**Work order**
Where the records below show a line containing "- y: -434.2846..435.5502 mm", start copying; end with the line containing "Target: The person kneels", and copy it too.

**Input data**

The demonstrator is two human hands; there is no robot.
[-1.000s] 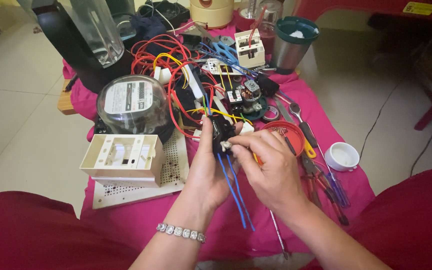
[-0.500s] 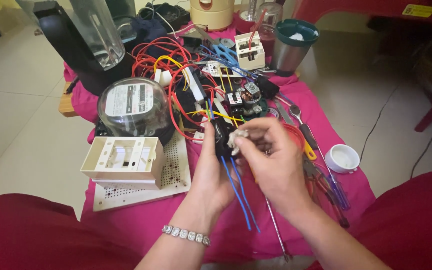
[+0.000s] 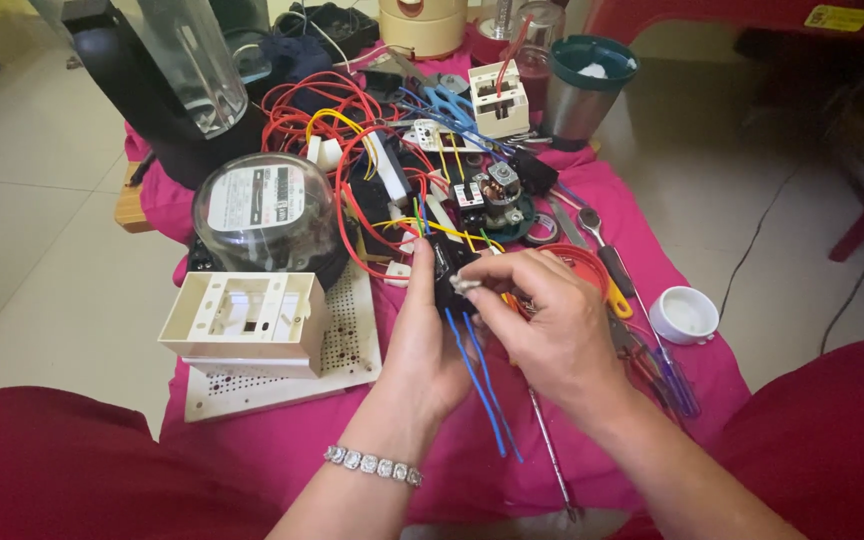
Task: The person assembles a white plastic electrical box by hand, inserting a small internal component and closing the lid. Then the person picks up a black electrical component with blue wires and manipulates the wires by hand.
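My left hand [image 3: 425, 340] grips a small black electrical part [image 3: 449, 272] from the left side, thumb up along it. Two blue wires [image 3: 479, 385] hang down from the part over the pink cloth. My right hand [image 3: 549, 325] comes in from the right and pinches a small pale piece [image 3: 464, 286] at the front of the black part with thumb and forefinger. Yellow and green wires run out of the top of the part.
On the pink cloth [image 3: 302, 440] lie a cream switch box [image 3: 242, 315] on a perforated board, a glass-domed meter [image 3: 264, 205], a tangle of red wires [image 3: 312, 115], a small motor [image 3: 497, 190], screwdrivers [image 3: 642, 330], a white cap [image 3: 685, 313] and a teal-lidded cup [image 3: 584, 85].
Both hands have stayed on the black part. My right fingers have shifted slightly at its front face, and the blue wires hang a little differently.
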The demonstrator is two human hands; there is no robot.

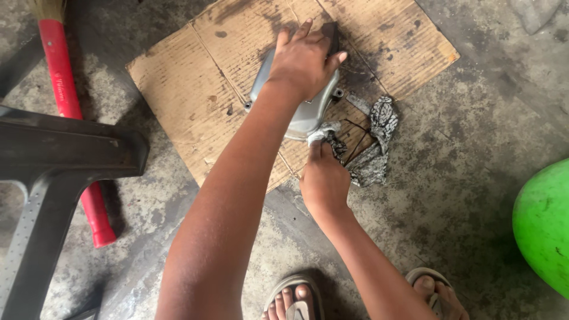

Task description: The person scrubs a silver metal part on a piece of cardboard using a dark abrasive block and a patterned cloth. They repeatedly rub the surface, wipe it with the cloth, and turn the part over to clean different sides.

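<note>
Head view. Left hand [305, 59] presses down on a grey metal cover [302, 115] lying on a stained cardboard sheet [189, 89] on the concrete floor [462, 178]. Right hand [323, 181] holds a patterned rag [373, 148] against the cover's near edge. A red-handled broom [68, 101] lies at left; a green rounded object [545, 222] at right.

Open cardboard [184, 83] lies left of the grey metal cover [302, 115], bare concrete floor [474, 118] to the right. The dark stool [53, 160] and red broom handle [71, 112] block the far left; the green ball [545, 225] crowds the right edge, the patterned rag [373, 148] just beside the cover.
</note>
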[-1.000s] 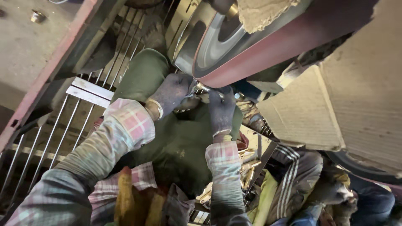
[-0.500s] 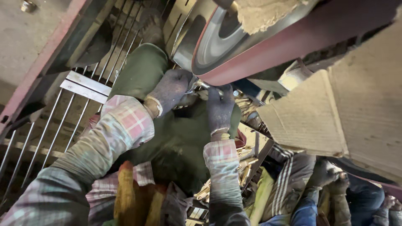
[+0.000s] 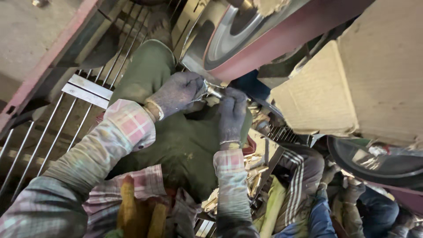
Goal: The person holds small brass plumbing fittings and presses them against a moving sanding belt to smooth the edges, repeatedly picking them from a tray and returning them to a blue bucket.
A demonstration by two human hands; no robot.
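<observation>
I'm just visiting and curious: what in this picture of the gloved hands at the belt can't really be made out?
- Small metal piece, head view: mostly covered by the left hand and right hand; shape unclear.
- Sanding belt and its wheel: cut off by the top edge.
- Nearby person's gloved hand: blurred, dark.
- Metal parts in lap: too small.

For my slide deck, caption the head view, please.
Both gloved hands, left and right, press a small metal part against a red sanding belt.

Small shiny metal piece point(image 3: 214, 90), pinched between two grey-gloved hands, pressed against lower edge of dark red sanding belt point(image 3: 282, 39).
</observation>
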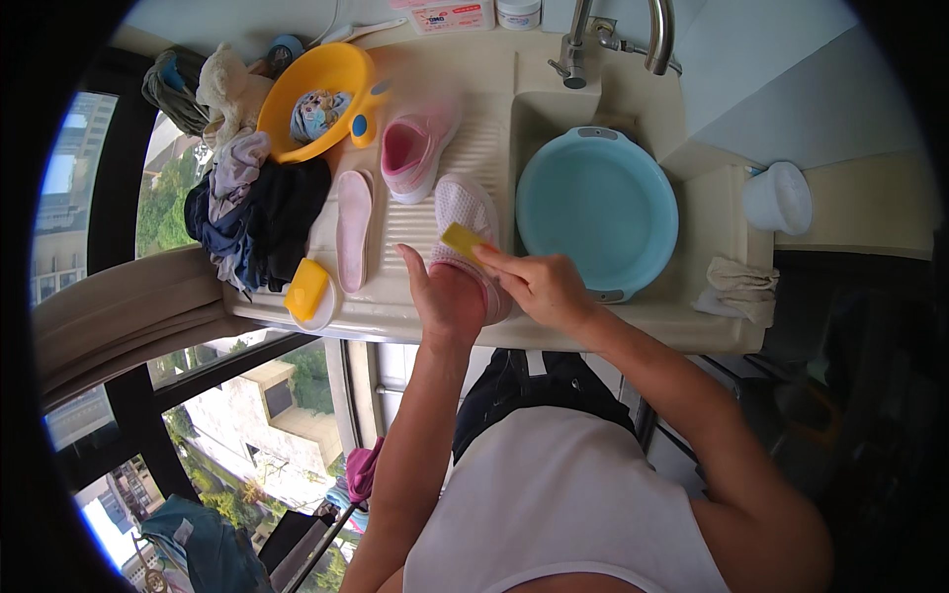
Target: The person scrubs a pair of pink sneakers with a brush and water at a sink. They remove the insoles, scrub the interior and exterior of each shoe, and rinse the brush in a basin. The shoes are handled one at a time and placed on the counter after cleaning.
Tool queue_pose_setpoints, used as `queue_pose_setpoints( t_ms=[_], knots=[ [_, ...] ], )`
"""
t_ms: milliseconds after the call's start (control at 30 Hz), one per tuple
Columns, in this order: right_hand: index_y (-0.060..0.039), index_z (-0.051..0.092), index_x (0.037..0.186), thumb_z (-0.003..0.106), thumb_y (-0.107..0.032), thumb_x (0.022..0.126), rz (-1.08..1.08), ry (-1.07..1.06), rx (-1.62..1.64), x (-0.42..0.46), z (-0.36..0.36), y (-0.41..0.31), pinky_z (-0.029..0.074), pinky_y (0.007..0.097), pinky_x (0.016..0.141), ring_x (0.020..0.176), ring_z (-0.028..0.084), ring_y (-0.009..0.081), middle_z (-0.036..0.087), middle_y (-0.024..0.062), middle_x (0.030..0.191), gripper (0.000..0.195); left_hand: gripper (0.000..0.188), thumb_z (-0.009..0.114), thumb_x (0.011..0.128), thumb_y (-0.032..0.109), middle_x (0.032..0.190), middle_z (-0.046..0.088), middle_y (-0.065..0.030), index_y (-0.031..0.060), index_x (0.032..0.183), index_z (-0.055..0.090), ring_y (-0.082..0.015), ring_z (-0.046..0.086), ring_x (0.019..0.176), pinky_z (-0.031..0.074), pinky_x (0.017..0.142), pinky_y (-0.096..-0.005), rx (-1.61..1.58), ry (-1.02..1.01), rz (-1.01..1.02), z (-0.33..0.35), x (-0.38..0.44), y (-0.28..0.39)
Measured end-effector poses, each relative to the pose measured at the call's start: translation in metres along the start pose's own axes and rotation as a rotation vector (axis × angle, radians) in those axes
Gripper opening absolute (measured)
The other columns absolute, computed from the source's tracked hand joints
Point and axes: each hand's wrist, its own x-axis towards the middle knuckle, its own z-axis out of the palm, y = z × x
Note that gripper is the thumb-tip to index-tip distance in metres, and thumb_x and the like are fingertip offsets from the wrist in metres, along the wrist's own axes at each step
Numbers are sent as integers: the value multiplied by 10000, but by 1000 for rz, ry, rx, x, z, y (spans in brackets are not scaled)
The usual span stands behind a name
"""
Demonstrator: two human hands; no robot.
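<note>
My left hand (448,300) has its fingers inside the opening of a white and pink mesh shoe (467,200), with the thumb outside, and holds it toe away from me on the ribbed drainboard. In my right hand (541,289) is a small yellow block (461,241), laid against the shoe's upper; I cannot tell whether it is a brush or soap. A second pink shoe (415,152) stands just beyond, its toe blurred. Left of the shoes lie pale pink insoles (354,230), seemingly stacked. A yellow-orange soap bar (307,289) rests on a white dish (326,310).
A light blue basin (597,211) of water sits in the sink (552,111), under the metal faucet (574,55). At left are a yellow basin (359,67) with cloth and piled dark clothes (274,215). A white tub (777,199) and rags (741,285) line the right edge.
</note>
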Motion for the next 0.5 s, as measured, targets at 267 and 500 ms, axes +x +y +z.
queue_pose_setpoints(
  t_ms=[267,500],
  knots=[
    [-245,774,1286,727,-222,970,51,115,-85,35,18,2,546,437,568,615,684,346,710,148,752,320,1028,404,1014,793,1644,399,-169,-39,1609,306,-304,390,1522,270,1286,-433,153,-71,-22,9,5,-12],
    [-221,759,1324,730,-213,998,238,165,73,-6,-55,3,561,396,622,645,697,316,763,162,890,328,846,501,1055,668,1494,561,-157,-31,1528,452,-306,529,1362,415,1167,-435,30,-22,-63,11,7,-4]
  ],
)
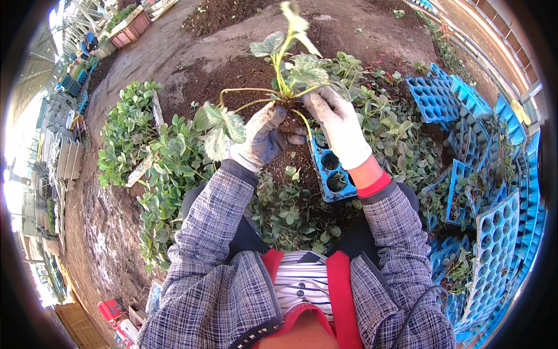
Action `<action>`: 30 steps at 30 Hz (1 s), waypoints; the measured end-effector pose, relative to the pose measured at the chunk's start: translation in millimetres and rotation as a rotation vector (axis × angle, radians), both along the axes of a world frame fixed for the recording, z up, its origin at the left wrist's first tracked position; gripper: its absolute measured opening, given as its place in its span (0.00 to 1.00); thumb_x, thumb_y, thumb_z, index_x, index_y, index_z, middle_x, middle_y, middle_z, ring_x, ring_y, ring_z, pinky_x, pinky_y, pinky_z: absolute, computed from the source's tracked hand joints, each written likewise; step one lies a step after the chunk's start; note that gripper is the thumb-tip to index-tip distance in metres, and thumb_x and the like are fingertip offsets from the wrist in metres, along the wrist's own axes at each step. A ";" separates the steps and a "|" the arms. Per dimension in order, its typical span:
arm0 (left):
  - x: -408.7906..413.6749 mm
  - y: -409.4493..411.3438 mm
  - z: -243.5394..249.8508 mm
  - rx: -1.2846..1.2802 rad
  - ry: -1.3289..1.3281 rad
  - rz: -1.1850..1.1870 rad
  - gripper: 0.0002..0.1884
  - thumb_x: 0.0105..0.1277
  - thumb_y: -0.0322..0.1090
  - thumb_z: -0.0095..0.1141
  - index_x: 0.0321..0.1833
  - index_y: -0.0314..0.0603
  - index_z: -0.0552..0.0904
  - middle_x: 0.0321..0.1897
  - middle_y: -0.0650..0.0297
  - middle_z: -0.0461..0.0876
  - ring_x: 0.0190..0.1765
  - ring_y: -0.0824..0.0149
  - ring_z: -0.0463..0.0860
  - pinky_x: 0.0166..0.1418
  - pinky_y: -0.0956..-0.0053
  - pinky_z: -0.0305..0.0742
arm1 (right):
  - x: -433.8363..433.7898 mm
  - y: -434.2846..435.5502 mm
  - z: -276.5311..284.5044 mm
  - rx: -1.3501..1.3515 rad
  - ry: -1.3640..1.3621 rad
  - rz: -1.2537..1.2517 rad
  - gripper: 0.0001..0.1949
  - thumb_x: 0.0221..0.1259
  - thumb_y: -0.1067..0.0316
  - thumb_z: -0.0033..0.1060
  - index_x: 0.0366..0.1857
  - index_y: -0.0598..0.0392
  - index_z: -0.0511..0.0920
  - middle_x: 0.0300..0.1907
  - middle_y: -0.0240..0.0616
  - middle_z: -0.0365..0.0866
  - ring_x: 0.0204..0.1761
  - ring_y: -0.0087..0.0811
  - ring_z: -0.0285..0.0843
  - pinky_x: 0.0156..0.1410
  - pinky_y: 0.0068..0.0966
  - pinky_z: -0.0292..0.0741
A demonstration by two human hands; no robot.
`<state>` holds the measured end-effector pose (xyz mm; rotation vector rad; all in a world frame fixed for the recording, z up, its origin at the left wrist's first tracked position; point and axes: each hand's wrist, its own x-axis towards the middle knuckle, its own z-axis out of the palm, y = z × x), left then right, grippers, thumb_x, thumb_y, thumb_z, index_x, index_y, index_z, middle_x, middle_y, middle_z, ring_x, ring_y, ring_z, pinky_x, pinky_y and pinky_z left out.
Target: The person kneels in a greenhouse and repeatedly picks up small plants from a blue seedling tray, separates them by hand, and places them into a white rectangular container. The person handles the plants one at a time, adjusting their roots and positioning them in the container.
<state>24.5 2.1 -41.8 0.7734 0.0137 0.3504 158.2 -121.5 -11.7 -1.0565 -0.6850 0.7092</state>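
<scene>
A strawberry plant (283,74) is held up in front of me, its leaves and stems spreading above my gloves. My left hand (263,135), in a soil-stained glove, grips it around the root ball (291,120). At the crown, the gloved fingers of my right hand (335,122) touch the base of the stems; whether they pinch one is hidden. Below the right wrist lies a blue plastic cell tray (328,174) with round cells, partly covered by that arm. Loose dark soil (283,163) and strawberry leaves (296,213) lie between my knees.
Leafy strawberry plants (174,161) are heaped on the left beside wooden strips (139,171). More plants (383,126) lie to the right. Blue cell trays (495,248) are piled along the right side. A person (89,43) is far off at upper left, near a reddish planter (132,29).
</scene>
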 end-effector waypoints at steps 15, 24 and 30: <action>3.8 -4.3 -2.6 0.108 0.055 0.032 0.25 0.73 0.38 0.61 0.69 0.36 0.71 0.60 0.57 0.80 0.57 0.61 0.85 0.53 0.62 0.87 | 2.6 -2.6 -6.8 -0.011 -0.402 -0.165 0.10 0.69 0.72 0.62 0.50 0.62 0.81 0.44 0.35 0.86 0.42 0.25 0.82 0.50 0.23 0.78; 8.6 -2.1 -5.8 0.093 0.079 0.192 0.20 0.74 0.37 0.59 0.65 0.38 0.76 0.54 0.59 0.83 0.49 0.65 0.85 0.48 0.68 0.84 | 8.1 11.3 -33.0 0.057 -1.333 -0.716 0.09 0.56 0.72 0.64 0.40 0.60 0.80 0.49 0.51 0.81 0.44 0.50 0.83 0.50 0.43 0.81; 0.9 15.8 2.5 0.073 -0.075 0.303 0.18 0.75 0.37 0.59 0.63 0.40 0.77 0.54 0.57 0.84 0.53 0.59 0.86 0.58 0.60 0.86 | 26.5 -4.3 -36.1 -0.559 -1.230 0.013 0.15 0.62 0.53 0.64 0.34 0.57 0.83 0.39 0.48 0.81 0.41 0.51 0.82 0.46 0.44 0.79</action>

**Result**
  - y: -434.2846..435.5502 mm
  - z: -276.5311..284.5044 mm
  - rx: -1.3501..1.3515 rad
  - ry: -1.3640..1.3621 rad
  - rz: -1.2537..1.2517 rad
  - gripper: 0.0001..0.1949
  - thumb_x: 0.0221..0.1259
  - thumb_y: -0.1067..0.0316
  - thumb_z: -0.0033..0.1060
  - index_x: 0.0366..0.1857
  - index_y: -0.0598..0.0392
  - index_z: -0.0511..0.0920
  - middle_x: 0.0300..0.1907
  - middle_y: -0.0240..0.0616
  - middle_z: -0.0365..0.0866
  - ring_x: 0.0204..0.1761
  - ring_y: -0.0087..0.0811
  - ring_z: -0.0285..0.0843
  - pinky_x: 0.0156..0.1410
  - pinky_y: 0.0068..0.0966
  - pinky_z: -0.0292..0.0741
A demonstration by two human hands; no robot.
`<state>` holds the measured end-effector pose (xyz mm; rotation vector rad; all in a world frame fixed for the recording, z up, its origin at the left wrist's first tracked position; point and axes: each hand's wrist, its own x-axis towards the middle knuckle, its own z-axis out of the palm, y = z × x), left then right, grippers, thumb_x, thumb_y, thumb_z, index_x, index_y, index_z, middle_x, middle_y, middle_z, ring_x, ring_y, ring_z, pinky_x, pinky_y and pinky_z left out.
Target: The person kneels in a greenhouse and repeatedly picks up small plants from a blue seedling tray, separates them by hand, and places them into a white rectangular container. The person handles the plants one at a time, adjusting their roots and positioning them in the container.

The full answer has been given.